Passando invece ai pezzi forti dell'album, "Woman of the King" è probabilmente il brano più riuscito dell'opera, non solo per gli oscuri versi in italiano decantati da Bartoccetti, il cui recitato evoca alla mente la mitica "Magister Dixit" di "In Cauda Semper..." (emozioni che non pensavamo si potessero ripetere!). Il brano, in verità, serve su un piatto d'argento delle sostanziali novità, andando a sdraiarsi su un tappeto folk-celticheggiante, soluzione inedita nell'immaginario orrorifico di Antonius Rex. Quel che ne esce è un brano sensuale, raffinato, avvolgente, caratterizzato da una prima sezione in cui a deliziarci sono i delicati fraseggi acustici perfettamente intrecciati alle consuete carezze di organo, e da una seconda parte in cui i temi della prima vengono riletti da chitarre ruggenti, che corrono a braccetto con le trame progressive delle tastiere.

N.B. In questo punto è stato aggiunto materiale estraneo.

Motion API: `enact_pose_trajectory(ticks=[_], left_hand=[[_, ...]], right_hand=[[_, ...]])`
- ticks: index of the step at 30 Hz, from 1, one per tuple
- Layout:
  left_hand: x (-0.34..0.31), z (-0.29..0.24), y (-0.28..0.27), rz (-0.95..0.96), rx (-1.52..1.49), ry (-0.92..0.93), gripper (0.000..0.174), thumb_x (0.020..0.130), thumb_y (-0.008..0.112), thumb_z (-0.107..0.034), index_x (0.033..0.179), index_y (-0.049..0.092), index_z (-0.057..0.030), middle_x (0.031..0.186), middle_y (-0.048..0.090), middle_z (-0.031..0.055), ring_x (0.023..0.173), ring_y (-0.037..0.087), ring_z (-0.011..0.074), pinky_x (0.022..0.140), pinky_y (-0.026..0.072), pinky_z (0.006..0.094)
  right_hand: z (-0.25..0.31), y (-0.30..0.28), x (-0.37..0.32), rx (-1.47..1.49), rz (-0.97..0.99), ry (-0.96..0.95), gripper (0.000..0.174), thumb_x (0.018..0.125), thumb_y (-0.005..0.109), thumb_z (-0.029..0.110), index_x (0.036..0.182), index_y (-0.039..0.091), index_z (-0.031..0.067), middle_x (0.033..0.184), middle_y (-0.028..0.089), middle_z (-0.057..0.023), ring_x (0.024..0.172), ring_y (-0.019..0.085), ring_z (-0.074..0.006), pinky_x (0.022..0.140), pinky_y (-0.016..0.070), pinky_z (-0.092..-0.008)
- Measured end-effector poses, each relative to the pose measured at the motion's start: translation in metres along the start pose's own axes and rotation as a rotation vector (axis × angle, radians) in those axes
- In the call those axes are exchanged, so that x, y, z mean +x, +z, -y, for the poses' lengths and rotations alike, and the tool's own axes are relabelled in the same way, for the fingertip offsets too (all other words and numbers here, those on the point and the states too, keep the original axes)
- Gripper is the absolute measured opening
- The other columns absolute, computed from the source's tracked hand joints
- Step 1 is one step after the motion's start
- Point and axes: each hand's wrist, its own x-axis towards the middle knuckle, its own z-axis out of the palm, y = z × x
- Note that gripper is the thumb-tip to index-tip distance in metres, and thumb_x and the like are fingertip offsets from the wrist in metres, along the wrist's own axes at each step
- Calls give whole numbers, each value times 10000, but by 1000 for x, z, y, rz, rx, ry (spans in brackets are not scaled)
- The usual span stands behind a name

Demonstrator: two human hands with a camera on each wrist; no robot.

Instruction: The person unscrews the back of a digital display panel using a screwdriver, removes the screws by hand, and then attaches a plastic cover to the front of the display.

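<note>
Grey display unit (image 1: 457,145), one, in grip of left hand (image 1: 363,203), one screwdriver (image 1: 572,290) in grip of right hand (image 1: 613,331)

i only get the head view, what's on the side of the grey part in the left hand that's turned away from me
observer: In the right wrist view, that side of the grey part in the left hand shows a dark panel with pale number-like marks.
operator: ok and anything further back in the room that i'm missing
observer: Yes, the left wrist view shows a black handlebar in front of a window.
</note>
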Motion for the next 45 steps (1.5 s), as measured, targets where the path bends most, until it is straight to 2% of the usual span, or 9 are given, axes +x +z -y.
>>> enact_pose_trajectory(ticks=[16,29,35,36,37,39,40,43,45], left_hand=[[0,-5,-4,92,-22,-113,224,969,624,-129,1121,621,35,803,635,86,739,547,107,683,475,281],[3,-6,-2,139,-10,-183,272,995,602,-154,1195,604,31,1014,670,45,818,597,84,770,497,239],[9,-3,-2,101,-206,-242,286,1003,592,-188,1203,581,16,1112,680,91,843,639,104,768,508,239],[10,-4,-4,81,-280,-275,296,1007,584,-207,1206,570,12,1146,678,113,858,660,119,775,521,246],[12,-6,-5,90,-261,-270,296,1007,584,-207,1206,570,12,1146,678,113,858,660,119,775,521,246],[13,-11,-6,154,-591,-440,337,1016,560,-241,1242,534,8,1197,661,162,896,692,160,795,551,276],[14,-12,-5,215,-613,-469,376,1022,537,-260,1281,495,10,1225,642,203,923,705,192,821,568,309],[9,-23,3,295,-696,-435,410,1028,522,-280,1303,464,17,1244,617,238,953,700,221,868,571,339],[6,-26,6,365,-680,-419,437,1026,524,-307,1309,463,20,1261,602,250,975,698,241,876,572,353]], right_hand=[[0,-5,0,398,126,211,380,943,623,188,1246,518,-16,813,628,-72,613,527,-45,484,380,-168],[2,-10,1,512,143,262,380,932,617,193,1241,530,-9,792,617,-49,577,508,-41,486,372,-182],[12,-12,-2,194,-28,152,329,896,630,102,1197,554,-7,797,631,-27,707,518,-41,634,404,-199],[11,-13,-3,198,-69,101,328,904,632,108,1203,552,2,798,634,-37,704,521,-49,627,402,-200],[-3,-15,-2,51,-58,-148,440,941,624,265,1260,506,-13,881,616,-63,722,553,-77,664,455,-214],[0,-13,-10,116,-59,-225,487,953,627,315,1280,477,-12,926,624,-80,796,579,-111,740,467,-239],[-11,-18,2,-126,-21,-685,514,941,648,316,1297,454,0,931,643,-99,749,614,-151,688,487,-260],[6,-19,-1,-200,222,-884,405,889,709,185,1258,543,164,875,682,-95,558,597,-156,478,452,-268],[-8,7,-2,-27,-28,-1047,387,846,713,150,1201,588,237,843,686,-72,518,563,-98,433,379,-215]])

Notevole anche la monumentale "Antonius Rex Prophecy", uno dei brani più intensi e significativi vergati da Bartoccetti nella sua carriera: ispirata ad una profezia scritta nel remoto 1948 da Charles Tiring (l'anziano organista dei tempi di "In Cauda Semper..."), costituisce "il messaggio apocalittico di Antonius Rex al mondo". Nei fatti, si parla di undici minuti prepotentemente visionari in cui il tocco fatato del pianoforte della Norton e la sciabordio delle onde trasportano la minacciosa arringa di Bartoccetti, pregna di fosche e terribili visioni: una spietata osservazione sul destino dell'uomo e del mondo, un excursus lirico profondamente poetico e dai toni biblici che riprende i temi più cari all'artista marchigiano, da sempre in prima fila nella sua crociata contro la decadenza spirituale, il materialismo, la stupidità, l'avidità del fallito uomo moderno.

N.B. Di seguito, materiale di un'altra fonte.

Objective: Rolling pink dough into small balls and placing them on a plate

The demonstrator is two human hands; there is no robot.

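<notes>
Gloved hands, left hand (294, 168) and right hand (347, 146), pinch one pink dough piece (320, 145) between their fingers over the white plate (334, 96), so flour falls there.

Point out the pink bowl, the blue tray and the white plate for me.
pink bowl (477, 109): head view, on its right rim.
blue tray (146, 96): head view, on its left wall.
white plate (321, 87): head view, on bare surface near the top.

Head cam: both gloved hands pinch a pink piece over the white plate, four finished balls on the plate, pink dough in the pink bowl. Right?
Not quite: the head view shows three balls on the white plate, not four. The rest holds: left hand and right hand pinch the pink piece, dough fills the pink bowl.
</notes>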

L'album si chiude quindi nel più splendido dei modi, ma prima di salutarci è bene segnalare un episodio che avevamo volutamente omesso: la riesumazione di un brano storico, quella "UFDEM" originariamente presente in "Tardo Pede in Magiam Versus", qui resuscitata in versione elettrica (suona quasi come un pezzo dei Black Sabbath!) e che va a costituire il frangente più indubbiamente catchy dell'album. Il brano viene per l'occasione rinforzato da rocciosi riff di chitarra e da una solida base ritmica, mentre la traccia vocale sembrerebbe trasposta direttamente dalla versione originale (a meno che la voce e l'interpretazione della Norton non siano cambiate di una virgola in quasi quarant'anni!).
Se ovviamente continuiamo a preferire la versione antica del brano (dal fascino irripetibile), c'è comunque da apprezzare il valore sostanziale ed intrinseco di una composizione che, a detta dello stesso Bartoccetti, "se fosse stata presentata a San Remo, avrebbe vinto dieci anni di fila...ma noi queste cazzate non le facciamo!".
E noi, pienamente d'accordo con Antonio Bartoccetti, lasciamo San Remo a San Remo, e ci ributtiamo immediatamente nell'ascolto di questo grande album, l'ennesimo di un artista che, quanto a longevità, possiamo dire che rasenta l'immortalità!
Lunga vita ad Antonius Rex: altri quaranta di questi anni!